Jean-Luc Marcastel, Le Dernier Hiver
Un ciel de sang.
De la neige à perte de vue.
Et une forêt de pins. Des pins qui dévorent tout.
Demain. L’Hiver engloutira le monde.
Johan refuse de s’agenouiller devant le sort.
Par amour, il décide de retrouver celle qu’il aime.
Par amour, son frère, Théo, va lui ouvrir la voie.
Par amour, ses amis laissent tout derrière eux pour l’accompagner.
Pour cela, ils devront pénétrer jusqu’au cœur des ténèbres…

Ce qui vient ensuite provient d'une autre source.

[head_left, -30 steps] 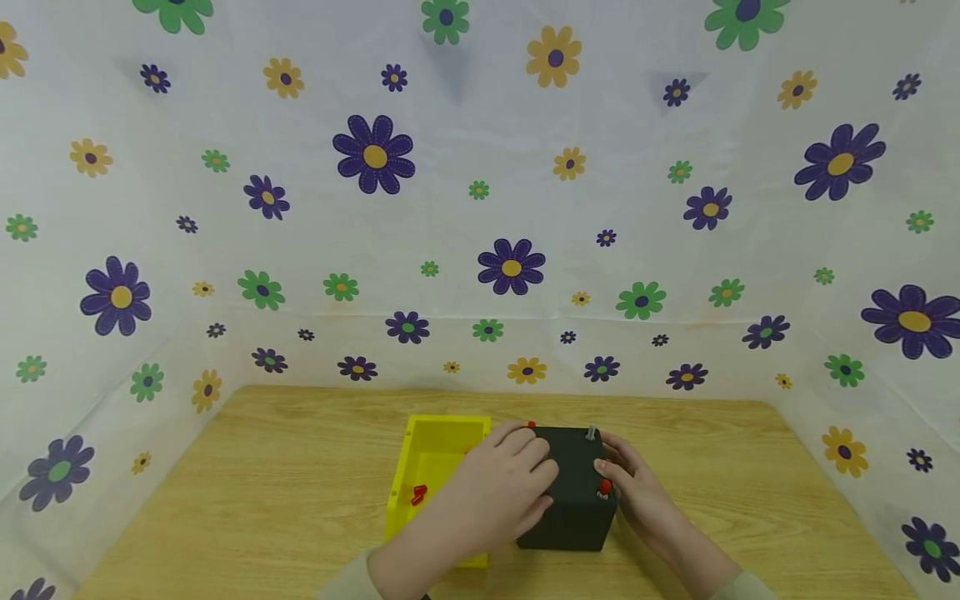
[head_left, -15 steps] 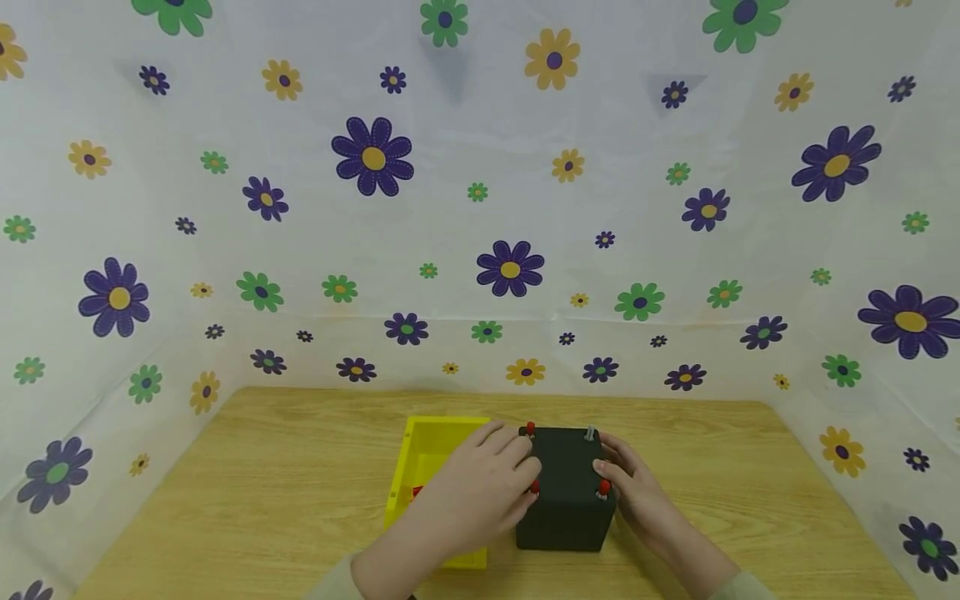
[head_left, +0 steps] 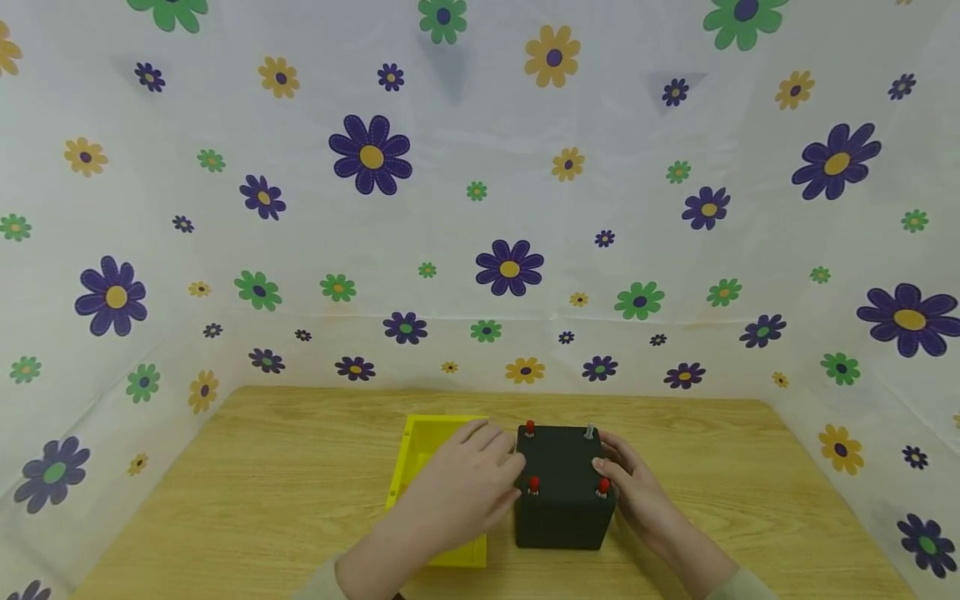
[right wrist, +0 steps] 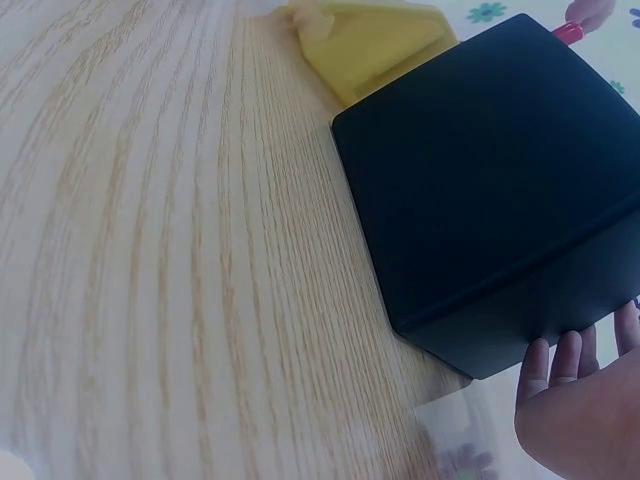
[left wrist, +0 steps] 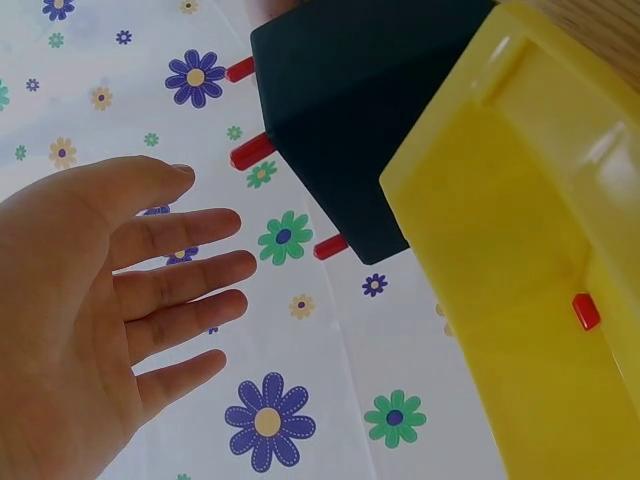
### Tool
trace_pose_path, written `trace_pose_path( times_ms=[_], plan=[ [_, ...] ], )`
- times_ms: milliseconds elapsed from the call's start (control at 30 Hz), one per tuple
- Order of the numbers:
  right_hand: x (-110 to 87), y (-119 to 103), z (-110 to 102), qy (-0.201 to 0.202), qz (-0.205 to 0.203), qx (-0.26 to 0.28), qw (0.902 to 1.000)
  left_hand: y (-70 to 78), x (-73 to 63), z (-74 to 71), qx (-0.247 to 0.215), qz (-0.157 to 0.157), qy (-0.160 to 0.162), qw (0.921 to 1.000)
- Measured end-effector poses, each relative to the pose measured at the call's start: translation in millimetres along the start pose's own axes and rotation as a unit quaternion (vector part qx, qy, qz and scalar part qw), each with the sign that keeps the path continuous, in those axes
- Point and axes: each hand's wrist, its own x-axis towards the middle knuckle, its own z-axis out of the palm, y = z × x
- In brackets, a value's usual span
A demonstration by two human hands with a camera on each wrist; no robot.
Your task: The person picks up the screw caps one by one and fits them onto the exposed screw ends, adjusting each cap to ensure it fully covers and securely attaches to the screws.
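Note:
A black box (head_left: 564,467) stands on the table with metal posts at its top corners. Red caps cover the front-left (head_left: 534,482), back-left (head_left: 530,427) and front-right (head_left: 604,484) posts; the back-right post (head_left: 590,431) is bare metal. My right hand (head_left: 643,492) holds the box's right side, thumb at the top edge and fingertips against the wall in the right wrist view. Between box and yellow bin, my left hand (head_left: 465,479) hovers with nothing in its loosely spread fingers. In the left wrist view a small red cap (left wrist: 586,311) lies inside the bin.
The yellow bin (head_left: 450,418) stands left of the box, partly hidden by my left hand and forearm. Around the wooden table (head_left: 285,492) hangs a white flower-print sheet (head_left: 480,225) at the back and sides.
My left hand has drawn left, away from the box's front-left corner and over the bin, uncovering the two left red caps. The right hand and the box have stayed in place.

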Motion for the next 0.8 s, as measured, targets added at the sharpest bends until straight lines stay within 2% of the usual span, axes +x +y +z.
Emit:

Au cœur de leurs propres ténèbres.
Nous sommes à Aurillac, le mardi 2 juillet 2035. Il est 14h30 et la température extérieure est de -31°C. Un jeune homme écrit ce qui semble être une lettre ou un journal intime. Il y évoque la fin du monde, celui d’avant les ténèbres, lorsque l’aube et le crépuscule se succédaient, que l’homme assistait encore à la ronde des saisons, que le soleil dardait ses rayons sur la planète Terre. Il se souvient. Il avait dix ans quand c’est arrivé. On avait annoncé que le soleil allait être masqué pour quelques heures. Avec deux copains, il est monté dans le donjon du château pour observer le phénomène. Puis il a fini par redescendre, lassé par cette première heure d’obscurité. On a cru que tout reviendrait à la normale. Mais le ciel rouge n’a jamais disparu et le soleil est resté caché. Il y a eu des émeutes. Les températures ont chuté. Et puis, les pins. Par centaines. Par milliers. Ils ont tout envahi. Et ils ont commencé à manger les gens…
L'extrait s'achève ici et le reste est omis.